THE DATA.
________________
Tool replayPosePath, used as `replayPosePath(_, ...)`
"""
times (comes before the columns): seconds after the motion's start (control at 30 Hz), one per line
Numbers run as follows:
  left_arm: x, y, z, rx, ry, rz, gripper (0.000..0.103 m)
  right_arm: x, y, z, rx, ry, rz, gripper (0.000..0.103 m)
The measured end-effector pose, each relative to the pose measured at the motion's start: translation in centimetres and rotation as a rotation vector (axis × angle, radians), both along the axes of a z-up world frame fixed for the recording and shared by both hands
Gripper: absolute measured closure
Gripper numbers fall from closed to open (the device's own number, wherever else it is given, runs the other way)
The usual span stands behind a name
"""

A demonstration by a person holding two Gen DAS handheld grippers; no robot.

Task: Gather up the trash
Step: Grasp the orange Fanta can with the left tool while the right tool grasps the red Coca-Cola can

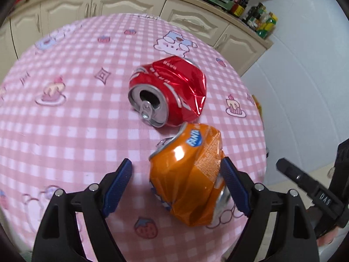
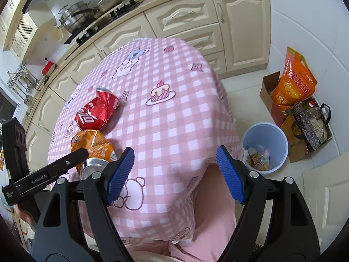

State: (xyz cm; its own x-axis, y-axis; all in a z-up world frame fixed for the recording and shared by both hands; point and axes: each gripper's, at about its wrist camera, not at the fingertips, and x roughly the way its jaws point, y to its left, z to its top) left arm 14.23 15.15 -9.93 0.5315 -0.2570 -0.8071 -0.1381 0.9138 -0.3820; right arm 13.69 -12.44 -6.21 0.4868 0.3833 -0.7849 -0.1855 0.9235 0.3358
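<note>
On the pink checked worktop (image 1: 76,118) lie two crushed drink cans. The orange can (image 1: 187,174) sits at five o'clock from the red can (image 1: 170,91), nearly touching it. The left hand-held gripper (image 1: 176,185) stands released, its pads straddling the orange can without pressing it. The right hand-held gripper (image 2: 174,172) is also released and empty. The blue bin (image 2: 265,146) waits on the floor. The can looks light, thin-walled and slippery; gripping across its crumpled middle seems safest.

Two crushed cans (image 1: 169,91) touching on table (image 1: 65,131); bin (image 2: 265,146) beside.
</note>
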Motion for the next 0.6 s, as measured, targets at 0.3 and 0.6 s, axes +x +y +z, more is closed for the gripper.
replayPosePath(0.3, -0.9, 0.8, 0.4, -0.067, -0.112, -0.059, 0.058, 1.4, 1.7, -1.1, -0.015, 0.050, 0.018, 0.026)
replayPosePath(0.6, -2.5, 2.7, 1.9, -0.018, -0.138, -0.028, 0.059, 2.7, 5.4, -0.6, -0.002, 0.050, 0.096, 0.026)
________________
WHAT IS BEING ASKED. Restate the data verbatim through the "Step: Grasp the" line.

RESULT.
Tool replayPosePath, used as `replayPosePath(_, ...)`
"""
times (comes before the columns): seconds after the motion's start (control at 30 Hz), one per line
Numbers run as follows:
  left_arm: x, y, z, rx, ry, rz, gripper (0.000..0.103 m)
  right_arm: x, y, z, rx, ry, rz, gripper (0.000..0.103 m)
The measured end-effector pose, each relative to the pose measured at the motion's start: translation in centimetres and rotation as a rotation vector (axis × angle, radians), both along the axes of a z-up world frame fixed for the recording and shared by both hands
Gripper: absolute measured closure
Gripper numbers fall from closed to open (the device's own number, wherever else it is given, runs the other way)
The usual span stands behind a name
"""

A demonstration by a person holding two Gen DAS handheld grippers; no robot.

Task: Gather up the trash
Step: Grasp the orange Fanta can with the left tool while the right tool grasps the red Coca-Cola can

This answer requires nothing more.